Collection of Open Source GIScience Projects
This week, we considered the question of how to manage error and uncertainty in geographic analyses. I have had experience with considering uncertainty in my geography classes at Middlebury. For instance, I enjoyed the section in the Longley et al. (2005) reading about confusion matrices, which I recognized from the Remote Sensing and Land Use course I took during the Fall 2020 semester. In Remote Sensing and in this course we have experienced comparing our results to similar outcomes (in Remote Sensing, we compared tree cover classifications to those of the Hansen Tree Cover Loss Dataset, and in this course we compared our hospital catchments to those of the Dartmouth Health Atlas). I also have externally validated Origin-Destination matrix results with Google Maps outputs and realized that the answers generated by my own analyses have been slightly off, which got me thinking about the concept of datasets with different lineages resulting in unsuspected errors. I also considered uncertainty and errors when compiling land cover raster data for my thesis. Due to the fact that most of my data came from the Vermont Open Geodata Portal (a vetted data provider) and because I truthfully feel unprepared to rigorously evaluate data for errors, I more or less assumed that mistakes in these data would be minimal and did not validate beyond performing a general visual “validation” of the land cover classifications in the dataset using aerial imagery on Google Earth Engine.
Figure 6.1 in the reading for this week reminded me of conversations we had in my cartography class about the importance of recognizing the power of maps as a representational tool. They are subject to distortion based on the conceptions and views held by the maker, and such subjectivity must be acknowledged by the map viewer (and hopefully by the cartographer as well). These human preconceptions determine how a phenomenon is measured and represented. This is another reason why the external review process is so important and should include not only a reproduction or replication of results but also a consideration of what might be distorting the analysis. Geographic researchers should be open to considering their own implicit biases and working to minimize their effect on the work at hand.

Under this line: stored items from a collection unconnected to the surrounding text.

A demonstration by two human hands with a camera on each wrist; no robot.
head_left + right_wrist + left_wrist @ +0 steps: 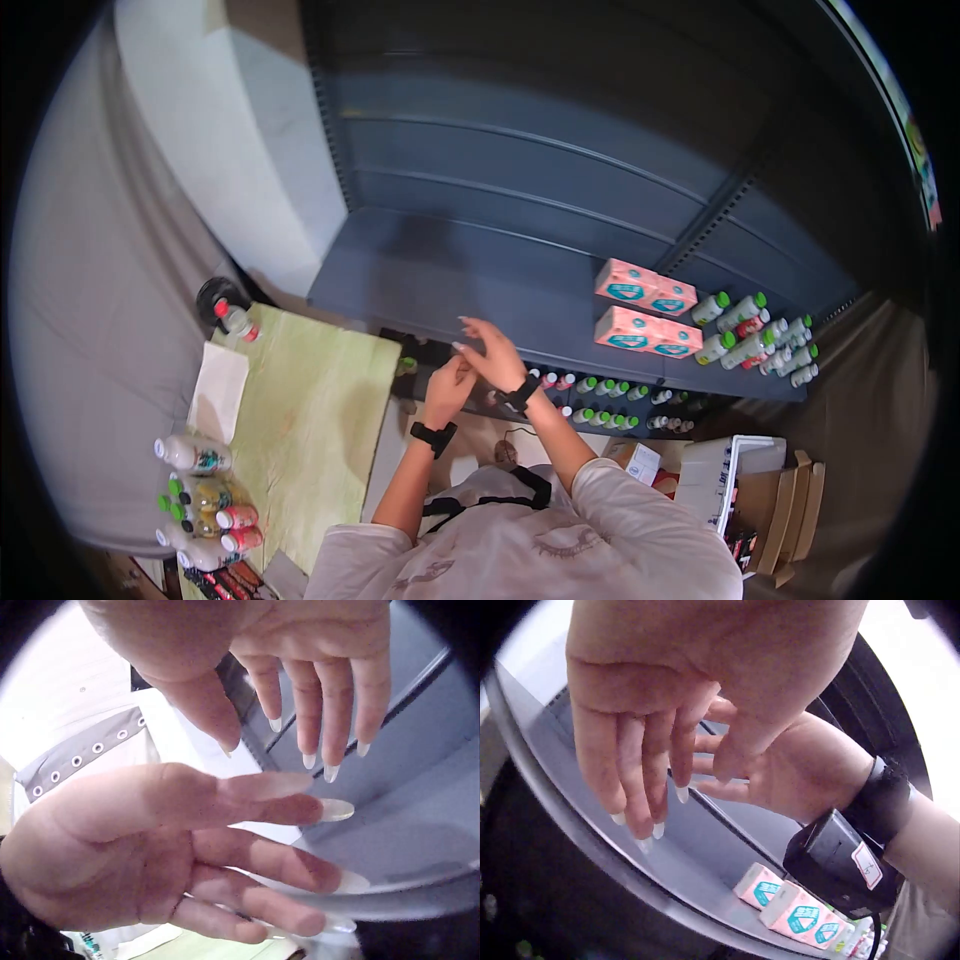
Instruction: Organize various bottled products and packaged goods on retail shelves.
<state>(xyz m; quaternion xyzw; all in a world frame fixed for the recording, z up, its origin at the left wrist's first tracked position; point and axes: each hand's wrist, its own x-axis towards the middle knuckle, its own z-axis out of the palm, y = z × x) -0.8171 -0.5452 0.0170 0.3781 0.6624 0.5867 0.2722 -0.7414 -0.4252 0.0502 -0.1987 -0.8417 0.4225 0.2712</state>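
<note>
Both hands are raised close together in front of the dark grey shelf (460,270). The left hand (448,392) has relaxed, slightly bent fingers; in the right wrist view its palm (142,847) faces the camera with nothing in it. Just beside it, the right hand (493,358) reaches a little farther forward, its fingers loosely extended and holding nothing. In the left wrist view the two hands overlap. Each wrist wears a black strap, and a black camera box (844,862) sits on the right one. Nearest on the shelf are pink tissue-style packs (625,328), to the right.
Bottles (740,350) with green and red caps stand right of the packs. More bottles (605,415) line a lower shelf. At left, a pale green table (320,400) bears a clear bottle (238,322) and grouped bottles (210,490). Open cartons (790,515) stand at lower right.
</note>
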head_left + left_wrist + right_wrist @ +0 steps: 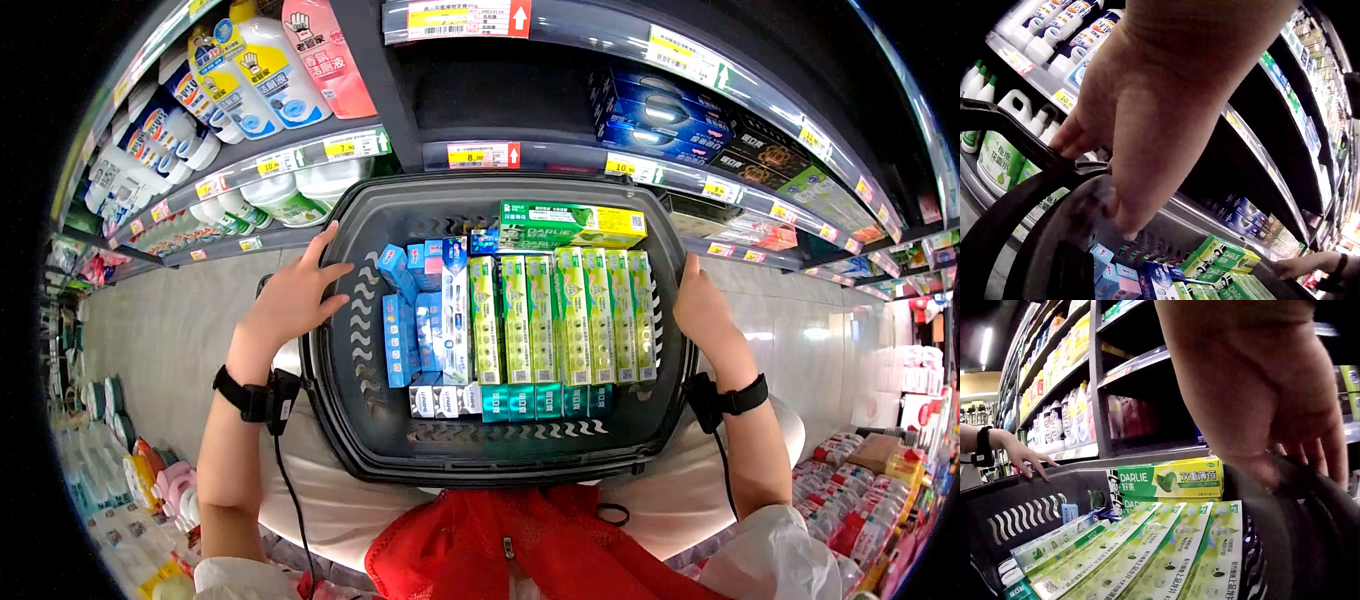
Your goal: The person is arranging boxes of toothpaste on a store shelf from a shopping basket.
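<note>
A black shopping basket point(400, 455) sits before the person's lap, packed with boxed toothpaste. My left hand point(295, 300) rests on its left rim, fingers spread. My right hand point(706, 310) grips the opposite rim; its fingers point(1319, 456) hang over the outside, with the thumb on the inner side. Tall green-and-yellow boxes point(570, 320) stand in a row inside. Behind them, green Darlie boxes point(570, 225) lie stacked crosswise. Blue boxes point(400, 340) fill the left part, and white boxes point(445, 402) and teal boxes point(548, 402) line the near side.
Shelves with price tags point(485, 155) rise just beyond the basket. Cleaner bottles point(265, 70) crowd the left shelf; dark blue boxes point(660, 110) are stacked on the right one. Tiled floor point(790, 330) shows at both sides. Packaged goods point(860, 500) stand behind at lower right.
</note>
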The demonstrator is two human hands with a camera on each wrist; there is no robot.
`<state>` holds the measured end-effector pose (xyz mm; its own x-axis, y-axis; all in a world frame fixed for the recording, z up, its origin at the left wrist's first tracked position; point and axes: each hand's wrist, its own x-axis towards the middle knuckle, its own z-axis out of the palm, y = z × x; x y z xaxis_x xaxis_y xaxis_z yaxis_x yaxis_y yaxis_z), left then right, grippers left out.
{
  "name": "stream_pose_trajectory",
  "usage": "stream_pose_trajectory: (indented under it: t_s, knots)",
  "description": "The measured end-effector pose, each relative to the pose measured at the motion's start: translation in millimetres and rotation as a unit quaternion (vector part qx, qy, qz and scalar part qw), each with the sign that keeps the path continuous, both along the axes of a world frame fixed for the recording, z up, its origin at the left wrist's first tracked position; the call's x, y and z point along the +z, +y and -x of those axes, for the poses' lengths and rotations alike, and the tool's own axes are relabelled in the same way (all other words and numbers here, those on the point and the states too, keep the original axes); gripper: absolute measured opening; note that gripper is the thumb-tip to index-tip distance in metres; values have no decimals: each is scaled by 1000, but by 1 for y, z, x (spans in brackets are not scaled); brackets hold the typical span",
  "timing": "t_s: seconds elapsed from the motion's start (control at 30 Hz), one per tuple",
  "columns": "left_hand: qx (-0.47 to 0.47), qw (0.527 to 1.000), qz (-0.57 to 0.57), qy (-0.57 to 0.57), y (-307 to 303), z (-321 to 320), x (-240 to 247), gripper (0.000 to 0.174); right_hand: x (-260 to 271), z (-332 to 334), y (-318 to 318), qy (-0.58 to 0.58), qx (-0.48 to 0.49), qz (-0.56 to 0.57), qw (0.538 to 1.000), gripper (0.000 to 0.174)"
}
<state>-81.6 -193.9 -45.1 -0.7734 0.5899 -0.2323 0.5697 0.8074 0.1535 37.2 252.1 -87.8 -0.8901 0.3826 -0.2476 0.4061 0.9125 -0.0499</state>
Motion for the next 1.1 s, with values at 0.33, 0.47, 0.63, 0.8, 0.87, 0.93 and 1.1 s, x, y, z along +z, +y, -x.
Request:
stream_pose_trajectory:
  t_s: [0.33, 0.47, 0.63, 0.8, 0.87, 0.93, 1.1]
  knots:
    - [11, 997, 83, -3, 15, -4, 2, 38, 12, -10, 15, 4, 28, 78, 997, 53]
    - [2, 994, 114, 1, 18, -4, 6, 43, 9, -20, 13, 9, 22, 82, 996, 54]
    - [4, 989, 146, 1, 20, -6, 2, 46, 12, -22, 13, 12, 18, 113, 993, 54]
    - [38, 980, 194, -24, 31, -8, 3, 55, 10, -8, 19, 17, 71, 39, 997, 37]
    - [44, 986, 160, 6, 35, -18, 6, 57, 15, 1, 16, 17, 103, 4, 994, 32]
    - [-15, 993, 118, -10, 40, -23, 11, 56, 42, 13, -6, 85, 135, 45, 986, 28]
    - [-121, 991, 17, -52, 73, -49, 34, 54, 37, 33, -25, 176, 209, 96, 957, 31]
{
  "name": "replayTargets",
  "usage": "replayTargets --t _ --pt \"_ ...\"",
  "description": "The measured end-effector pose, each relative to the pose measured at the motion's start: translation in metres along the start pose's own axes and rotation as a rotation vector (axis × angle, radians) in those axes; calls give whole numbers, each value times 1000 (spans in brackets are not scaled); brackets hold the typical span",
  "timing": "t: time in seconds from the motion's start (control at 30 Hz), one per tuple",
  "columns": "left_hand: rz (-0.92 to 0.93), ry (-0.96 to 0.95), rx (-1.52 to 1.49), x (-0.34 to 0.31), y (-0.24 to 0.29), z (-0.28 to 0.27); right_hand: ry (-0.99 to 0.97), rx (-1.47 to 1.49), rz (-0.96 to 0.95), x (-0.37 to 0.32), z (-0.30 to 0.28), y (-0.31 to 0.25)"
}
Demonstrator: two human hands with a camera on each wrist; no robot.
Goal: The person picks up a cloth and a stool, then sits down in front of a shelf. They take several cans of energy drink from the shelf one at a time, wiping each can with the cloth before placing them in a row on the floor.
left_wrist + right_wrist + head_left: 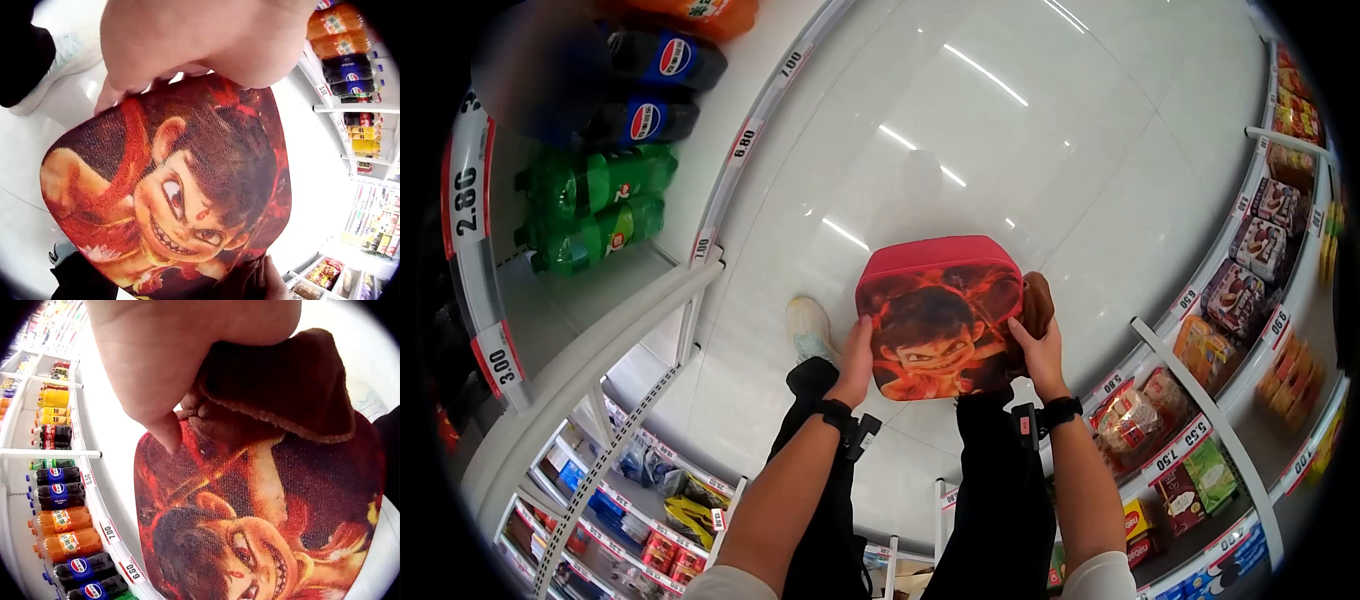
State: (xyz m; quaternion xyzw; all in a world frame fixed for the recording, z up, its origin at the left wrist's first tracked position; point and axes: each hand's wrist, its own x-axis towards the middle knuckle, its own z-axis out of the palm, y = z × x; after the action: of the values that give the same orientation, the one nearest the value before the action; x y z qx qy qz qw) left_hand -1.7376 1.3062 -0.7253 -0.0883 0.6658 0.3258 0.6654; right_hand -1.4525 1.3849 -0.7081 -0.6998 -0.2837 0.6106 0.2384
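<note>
A red box-like case [940, 330] with a cartoon character printed on its top face is held between both hands above the floor. My left hand [858, 362] grips its left side, the thumb along the edge; in the left wrist view the left hand [200, 37] covers the case's edge, with fingertips under it. My right hand [1040, 355] holds the opposite side together with a brown cloth [1037, 300]. In the right wrist view the cloth [281, 387] bunches under the right hand [181, 356], whose thumb lies on the printed face.
Shelves of bottled drinks [615, 190] stand at the left, with a white rail [590, 360] near them. Shelves of packaged food [1235, 300] curve along the right. A shoe [808, 325] is on the glossy tiled floor [1080, 160] beside the case.
</note>
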Motion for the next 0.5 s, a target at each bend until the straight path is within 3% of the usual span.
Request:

I appreciated that the reading mentioned the importance of acknowledging that errors are to be expected in GIS analyses. The idea of supplying caveats in reported results is necessary, but I could also see how this would be a fine line to walk, especially in the current context of academic pressure to publish significant and “confident” results. In addition, when there are numerous caveats that correspond to a given finding, it must be difficult to make “advancements” in the field of geography without a great deal of replication (which, of course, links back to the core concept of replicability and reproducibility as core tenets of good science).
Ultimately, it is necessary to acknowledge uncertainty, especially when you are publishing work that others might rely on or build on. Contained within that necessity, therefore, is the responsibility to have some idea of the scope of the impacts of error on output Longley et al. (2005) and the need to assess the quality of data. Analyzing the distributions of data (overall and within units of analysis), checking against similar data, analyzing the impacts of scale on results, and other such considerations are important to include as checks and/or caveats in a final analysis. Learning methods of doing internal and external validation should be a core aspect of geographic education, especially for those going on to do research. I really appreciated learning about confusion matrices in Remote Sensing, as without this form of validating an output, it feels as though a researcher is putting blind trust into the output of their analysis.
Readings:
Longley, P. A., M. F. Goodchild, D. J. Maguire, and D. W. Rhind. 2008. Geographical information systems and science 2nd ed. Chichester: Wiley. Print.